Stay healthier Watermelon has lots of lycopene, a key plant antioxidant that is famous for fighting heart disease and prostate cancer. Tomatoes are usually considered the lycopene all-stars, but you have to cook them in a little oil to release it. Watermelon not only needs no cooking to unleash its lycopene but, cup for cup, it has 40 percent more than tomatoes.
Get your C A big slice of watermelon (about two cups) fills almost half your vitamin C quota.
Fight infection Two cups of the juicy red melon also supply nearly a quarter of your daily beta carotene, which your body uses to make vitamin A. Running low on beta c can leave you vulnerable to viral infections and vision trouble.
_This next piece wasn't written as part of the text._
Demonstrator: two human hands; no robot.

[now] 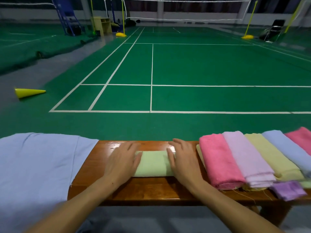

Heal faster Watermelon (especially yellow-orange varieties) is one of the rare food sources of citrulline, an amino acid used in wound healing and cell division. Slurp up the juice but bite down too: There's extra citrulline in the white and green part that most people toss. Pickled rinds anyone?
Sooth stress Watermelon is a good source of potassium, which helps control blood pressure -- making it the perfect snack for stressful family reunions.
Quench cravings There are only 96 calories in two fill-you-up cups of sweet watermelon, and its high liquid content makes you feel full. So start your dessert course with a wedge and you're less likely to go overboard on Aunt Edith's brownies.